-------- Supplied material

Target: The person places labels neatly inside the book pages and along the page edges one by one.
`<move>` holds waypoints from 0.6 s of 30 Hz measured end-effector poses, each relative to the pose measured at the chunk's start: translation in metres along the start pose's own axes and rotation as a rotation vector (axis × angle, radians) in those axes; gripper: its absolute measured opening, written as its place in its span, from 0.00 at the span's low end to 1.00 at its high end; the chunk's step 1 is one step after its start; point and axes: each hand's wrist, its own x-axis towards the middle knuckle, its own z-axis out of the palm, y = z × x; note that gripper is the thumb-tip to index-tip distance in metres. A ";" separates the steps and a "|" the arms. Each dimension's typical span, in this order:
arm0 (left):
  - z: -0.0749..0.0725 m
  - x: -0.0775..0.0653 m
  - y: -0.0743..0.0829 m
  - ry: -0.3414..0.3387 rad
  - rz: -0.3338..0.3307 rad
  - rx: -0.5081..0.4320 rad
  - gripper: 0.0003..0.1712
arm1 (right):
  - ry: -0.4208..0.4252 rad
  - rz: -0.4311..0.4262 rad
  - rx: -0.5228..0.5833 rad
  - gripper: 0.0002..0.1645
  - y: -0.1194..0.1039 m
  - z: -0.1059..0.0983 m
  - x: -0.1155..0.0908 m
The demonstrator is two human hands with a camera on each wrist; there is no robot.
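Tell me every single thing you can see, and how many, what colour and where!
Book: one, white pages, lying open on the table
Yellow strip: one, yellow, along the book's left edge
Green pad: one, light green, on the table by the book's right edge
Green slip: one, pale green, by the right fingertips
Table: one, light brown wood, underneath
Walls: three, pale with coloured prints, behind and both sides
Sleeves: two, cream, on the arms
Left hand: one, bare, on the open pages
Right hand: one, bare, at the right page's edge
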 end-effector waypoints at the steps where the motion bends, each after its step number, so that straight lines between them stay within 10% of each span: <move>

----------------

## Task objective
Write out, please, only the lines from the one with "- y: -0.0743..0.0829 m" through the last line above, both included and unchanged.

## Task response
  - y: -0.0743..0.0829 m
  - ry: -0.3414..0.3387 rad
  - rz: -0.3338..0.3307 rad
  - rx: -0.5081..0.4320 rad
  - gripper: 0.0003..0.1712
arm1 (right):
  - ry: -0.4208..0.4252 rad
  - rz: -0.4311..0.4262 rad
  - rx: -0.5228..0.5833 rad
  - gripper: 0.0002..0.1645
  - y: -0.1194..0.1039 m
  - z: -0.1059..0.0983 m
  - x: -0.1155..0.0908 m
The demonstrator is two human hands with a camera on each wrist; there is no robot.
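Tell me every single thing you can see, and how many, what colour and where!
Book: one, white pages, lying open on the table
Yellow strip: one, yellow, along the book's left edge
Green pad: one, light green, on the table by the book's right edge
Green slip: one, pale green, by the right fingertips
Table: one, light brown wood, underneath
Walls: three, pale with coloured prints, behind and both sides
Sleeves: two, cream, on the arms
Left hand: one, bare, on the open pages
Right hand: one, bare, at the right page's edge
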 end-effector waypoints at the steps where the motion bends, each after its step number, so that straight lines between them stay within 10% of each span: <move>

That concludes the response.